Abstract 5679: The Critical Role of p90 Ribosomal S6 Kinase (p90RSK) in Endothelial eNOS Expression is Mediated by ERK5 Transactivation via Its SUMOylation and Phosphorylation
Emerging evidence shows the reduction of vascular reactivity in diabetic patients. We have reported that advanced glycated end products and reactive oxygen species inhibit laminar steady flow (s-flow) mediated-eNOS expression in endothelial cells (EC) via ERK5-SUMOylation, which subsequently inhibits ERK5 and KLF2 transactivation. However, it remains unknown how ERK5-SUMOylation is regulated in EC. In this study we investigated the involvement of redox sensitive kinase p90RSK on ERK5 activation and eNOS induction.
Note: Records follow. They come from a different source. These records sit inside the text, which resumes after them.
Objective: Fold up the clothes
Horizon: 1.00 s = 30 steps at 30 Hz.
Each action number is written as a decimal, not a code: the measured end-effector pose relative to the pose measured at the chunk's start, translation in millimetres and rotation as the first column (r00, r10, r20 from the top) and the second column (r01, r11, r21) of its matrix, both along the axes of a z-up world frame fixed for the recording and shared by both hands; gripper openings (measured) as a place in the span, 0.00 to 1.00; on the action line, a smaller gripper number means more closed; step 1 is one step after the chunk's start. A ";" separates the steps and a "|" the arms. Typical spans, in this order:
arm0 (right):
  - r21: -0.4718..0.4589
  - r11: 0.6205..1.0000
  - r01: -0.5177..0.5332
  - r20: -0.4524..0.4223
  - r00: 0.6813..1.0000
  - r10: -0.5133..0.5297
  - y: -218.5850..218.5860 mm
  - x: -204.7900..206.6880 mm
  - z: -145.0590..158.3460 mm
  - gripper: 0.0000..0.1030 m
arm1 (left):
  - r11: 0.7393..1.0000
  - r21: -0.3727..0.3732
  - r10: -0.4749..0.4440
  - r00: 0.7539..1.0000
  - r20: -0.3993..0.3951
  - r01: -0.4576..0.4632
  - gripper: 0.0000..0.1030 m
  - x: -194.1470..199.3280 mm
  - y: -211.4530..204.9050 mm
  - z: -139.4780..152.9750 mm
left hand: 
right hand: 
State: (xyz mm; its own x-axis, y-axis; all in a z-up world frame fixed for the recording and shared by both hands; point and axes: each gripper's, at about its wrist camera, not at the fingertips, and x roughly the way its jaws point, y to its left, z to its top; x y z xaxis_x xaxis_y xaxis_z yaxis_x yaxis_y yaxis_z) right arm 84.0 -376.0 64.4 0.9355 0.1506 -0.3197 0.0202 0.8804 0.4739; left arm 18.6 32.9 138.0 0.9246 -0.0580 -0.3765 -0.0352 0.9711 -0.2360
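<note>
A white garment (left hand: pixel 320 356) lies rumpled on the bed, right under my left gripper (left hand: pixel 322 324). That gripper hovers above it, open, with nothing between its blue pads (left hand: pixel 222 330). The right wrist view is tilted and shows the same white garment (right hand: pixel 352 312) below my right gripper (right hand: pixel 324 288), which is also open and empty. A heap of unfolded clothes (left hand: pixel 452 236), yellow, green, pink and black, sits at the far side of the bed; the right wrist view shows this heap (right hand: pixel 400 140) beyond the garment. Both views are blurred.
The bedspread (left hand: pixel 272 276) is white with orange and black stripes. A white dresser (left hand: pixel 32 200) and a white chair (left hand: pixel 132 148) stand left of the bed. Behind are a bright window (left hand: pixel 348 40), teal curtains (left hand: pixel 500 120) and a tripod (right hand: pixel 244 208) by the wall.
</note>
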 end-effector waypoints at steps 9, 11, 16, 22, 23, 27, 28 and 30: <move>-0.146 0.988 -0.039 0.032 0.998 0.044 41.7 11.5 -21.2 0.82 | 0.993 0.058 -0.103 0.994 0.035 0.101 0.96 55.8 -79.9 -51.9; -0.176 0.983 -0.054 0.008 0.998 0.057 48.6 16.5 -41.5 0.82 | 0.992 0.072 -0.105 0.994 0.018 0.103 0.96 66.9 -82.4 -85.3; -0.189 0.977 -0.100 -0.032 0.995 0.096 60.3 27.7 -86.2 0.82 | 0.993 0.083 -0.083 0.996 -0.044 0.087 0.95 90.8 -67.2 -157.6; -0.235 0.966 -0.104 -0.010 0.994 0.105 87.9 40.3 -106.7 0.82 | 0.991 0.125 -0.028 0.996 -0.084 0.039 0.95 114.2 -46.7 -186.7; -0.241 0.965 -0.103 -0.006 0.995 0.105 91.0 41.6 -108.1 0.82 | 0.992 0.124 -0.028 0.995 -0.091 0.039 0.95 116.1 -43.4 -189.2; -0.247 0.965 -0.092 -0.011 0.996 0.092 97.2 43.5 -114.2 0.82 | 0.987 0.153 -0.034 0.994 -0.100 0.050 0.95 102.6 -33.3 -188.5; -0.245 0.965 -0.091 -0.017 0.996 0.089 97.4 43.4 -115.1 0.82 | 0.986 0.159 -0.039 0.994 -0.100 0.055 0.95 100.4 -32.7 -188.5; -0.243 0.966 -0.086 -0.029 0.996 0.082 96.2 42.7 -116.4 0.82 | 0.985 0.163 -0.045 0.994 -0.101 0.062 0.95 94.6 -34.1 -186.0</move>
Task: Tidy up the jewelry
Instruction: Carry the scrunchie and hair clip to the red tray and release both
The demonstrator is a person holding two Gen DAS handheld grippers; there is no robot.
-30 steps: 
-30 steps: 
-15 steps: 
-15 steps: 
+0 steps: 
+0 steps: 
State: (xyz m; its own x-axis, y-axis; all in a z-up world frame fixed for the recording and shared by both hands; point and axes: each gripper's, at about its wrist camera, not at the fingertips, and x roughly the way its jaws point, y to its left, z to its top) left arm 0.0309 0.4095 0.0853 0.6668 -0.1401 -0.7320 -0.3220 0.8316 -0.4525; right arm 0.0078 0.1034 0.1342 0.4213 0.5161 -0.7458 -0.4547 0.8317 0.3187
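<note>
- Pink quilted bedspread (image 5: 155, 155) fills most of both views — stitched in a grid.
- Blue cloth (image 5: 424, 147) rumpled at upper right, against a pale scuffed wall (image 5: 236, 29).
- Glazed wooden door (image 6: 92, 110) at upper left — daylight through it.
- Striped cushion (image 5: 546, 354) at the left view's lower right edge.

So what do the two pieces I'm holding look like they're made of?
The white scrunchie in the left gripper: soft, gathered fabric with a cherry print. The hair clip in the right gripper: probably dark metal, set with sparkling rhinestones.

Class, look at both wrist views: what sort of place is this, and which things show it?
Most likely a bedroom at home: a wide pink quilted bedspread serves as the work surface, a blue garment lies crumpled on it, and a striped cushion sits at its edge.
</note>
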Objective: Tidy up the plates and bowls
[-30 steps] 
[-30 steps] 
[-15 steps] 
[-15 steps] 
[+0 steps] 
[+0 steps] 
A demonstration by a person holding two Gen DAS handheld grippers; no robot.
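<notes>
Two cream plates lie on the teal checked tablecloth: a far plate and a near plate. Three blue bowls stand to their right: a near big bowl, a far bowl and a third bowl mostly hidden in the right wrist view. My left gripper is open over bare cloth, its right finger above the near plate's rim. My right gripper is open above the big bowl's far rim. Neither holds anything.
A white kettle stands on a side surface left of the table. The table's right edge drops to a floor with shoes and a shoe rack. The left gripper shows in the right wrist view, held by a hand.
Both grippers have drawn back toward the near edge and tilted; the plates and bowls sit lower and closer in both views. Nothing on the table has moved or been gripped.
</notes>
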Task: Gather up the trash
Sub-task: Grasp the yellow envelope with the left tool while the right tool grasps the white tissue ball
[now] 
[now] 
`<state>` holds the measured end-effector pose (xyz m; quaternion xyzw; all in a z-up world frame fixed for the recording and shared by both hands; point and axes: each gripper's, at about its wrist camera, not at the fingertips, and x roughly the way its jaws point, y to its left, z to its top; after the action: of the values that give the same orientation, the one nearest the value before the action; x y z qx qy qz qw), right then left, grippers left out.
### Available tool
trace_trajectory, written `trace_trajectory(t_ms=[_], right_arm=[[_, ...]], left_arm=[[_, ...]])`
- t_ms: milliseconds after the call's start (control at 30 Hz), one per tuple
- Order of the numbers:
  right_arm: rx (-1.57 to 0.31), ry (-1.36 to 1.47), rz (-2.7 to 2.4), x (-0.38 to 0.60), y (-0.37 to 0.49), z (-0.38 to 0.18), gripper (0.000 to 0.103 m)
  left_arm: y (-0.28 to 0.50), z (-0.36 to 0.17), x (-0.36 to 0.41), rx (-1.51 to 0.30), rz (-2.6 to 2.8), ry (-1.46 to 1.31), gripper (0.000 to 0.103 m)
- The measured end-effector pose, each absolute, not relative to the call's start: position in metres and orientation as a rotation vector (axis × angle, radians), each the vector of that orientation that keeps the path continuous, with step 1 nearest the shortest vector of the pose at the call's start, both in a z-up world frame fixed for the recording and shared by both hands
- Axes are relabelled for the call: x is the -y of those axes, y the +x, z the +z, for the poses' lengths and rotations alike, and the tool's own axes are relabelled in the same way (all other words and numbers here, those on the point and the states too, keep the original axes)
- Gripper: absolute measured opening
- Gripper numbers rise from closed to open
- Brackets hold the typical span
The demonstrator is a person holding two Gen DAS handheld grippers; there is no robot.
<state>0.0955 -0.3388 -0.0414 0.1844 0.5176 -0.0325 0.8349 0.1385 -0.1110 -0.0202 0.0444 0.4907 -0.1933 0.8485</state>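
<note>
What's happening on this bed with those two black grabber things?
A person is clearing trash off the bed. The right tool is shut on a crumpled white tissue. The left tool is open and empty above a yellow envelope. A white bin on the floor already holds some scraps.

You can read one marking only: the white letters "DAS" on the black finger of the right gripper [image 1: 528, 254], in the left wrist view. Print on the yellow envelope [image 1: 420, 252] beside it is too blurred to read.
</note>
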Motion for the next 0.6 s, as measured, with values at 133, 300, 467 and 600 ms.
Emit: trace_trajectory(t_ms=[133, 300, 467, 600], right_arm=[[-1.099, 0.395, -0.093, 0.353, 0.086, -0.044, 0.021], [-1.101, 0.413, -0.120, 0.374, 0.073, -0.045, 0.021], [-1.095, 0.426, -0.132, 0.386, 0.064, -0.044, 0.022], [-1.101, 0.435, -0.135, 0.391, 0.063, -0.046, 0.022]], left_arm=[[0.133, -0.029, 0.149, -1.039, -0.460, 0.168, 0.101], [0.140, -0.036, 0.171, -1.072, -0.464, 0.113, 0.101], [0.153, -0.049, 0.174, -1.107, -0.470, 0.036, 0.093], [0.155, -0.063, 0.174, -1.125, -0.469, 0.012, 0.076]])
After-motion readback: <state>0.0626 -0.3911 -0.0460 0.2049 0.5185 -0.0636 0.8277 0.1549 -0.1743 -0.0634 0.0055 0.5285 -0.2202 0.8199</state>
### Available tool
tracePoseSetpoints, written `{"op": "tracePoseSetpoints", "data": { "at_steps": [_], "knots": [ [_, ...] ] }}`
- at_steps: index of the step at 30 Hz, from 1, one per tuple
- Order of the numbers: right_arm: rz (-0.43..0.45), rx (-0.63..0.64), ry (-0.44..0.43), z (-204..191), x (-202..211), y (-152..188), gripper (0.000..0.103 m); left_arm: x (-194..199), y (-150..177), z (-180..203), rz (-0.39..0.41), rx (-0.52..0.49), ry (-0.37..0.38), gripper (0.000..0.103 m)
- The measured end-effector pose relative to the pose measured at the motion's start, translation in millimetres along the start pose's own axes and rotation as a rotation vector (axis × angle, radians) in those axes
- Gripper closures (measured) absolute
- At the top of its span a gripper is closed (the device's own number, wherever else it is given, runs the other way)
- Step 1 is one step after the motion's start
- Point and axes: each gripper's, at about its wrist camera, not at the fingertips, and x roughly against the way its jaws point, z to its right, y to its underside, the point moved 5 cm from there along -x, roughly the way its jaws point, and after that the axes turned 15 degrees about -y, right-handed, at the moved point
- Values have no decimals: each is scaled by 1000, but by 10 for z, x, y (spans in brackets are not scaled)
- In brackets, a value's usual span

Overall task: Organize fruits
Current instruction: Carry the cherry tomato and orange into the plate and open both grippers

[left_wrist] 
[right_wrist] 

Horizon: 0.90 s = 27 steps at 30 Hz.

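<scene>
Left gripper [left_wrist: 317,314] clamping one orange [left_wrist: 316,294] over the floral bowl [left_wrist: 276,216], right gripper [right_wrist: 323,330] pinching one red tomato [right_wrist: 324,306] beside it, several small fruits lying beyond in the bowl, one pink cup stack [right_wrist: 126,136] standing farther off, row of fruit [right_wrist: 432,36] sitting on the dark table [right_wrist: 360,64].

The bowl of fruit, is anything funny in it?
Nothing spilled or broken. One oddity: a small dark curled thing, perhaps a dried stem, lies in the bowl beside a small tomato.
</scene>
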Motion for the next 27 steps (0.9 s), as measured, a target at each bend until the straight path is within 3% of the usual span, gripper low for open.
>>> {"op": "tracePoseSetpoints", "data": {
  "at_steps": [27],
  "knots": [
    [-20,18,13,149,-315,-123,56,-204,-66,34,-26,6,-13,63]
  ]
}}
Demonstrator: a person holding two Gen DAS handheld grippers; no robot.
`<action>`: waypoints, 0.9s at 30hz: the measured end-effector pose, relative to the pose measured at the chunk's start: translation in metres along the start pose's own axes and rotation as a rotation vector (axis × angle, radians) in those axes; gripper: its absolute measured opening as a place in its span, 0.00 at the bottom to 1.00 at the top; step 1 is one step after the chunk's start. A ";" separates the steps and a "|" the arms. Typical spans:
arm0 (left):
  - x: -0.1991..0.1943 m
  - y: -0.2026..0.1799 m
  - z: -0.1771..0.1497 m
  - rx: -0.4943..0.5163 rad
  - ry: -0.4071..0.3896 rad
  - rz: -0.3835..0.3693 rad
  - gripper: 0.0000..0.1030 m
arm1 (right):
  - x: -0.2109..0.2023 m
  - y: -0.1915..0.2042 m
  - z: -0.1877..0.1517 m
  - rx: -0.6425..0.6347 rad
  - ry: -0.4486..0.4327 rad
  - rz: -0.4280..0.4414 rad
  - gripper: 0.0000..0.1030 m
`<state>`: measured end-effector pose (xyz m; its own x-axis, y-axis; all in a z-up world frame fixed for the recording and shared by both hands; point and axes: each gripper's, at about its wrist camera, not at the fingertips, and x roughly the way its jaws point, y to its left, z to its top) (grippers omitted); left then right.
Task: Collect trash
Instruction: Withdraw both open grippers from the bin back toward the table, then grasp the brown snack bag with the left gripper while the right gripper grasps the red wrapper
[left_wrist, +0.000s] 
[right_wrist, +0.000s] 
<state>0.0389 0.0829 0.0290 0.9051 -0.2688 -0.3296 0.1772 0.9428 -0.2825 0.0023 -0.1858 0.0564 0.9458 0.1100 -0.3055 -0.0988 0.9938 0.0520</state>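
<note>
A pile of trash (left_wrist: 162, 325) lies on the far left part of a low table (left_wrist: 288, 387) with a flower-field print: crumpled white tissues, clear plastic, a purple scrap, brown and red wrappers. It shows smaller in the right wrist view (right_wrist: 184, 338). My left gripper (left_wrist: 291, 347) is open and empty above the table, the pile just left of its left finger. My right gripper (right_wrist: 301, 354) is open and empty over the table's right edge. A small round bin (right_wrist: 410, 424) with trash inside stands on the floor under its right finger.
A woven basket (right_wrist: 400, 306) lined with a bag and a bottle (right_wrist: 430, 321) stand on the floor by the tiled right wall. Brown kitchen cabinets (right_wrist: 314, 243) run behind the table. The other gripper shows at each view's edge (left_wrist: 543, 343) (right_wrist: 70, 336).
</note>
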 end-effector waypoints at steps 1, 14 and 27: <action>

Inhibition of ERK5 transactivation by H2O2 was reversed by dominant negative p90RSK (21±7%-increase compared with H2O2 treated cells, p<0.05), indicating that this inhibition is p90RSK-dependent. Transduction of an adenovirus vector expressing DN-p90RSK (Ad-DN-p90RSK) abolished H2O2-mediated inhibition of s-flow-mediated eNOS expression. Ad-DN-p90RSK significantly inhibited H2O2-mediated ERK5-SUMOylation, suggesting that p90RSK inhibits ERK5 by increasing ERK5-SUMOylation. To elucidate how p90RSK increases ERK5-SUMOylation, we investigated the effect of de-SUMOylation enzyme SENP2, which contains potential p90RSK phosphorylation sites. Depletion of SENP2 by SENP2 siRNA increased ERK5-SUMOylation. Over-expression of SENP2 inhibited ERK5-SUMOylation in a dose-dependent manner, suggesting that ERK5 is a substrate for SENP2. An in vitro kinase assay revealed that active p90RSK phosphorylated SENP2, suggesting SENP2 as a novel substrate of p90RSK. In addition, H2O2 induced SENP2 nuclear export, which was inhibited by Ad-DN-p90RSK. These data suggest that p90RSK inactivates SENP2 by phosphorylating it, thus increasing ERK5-SUMOylation and decreasing ERK5/KLF2 transactivation and eNOS expression. En face confocal microscopy of normal mouse aorta showed p90RSK localization in the perinuclear region in EC. Interestingly, while p-p90RSK exhibited nuclear localization in s-flow areas, p-p90RSK localized in the cytoplasm of EC in disturbed flow (d-flow) areas which are prone to atherosclerosis. ApoE−/− mice revealed increased p90RSK activation in d-flow areas and early atherosclerotic lesions, also supporting the patho-physiological role of the p90RSK-SENP2 axis on EC dysfunction.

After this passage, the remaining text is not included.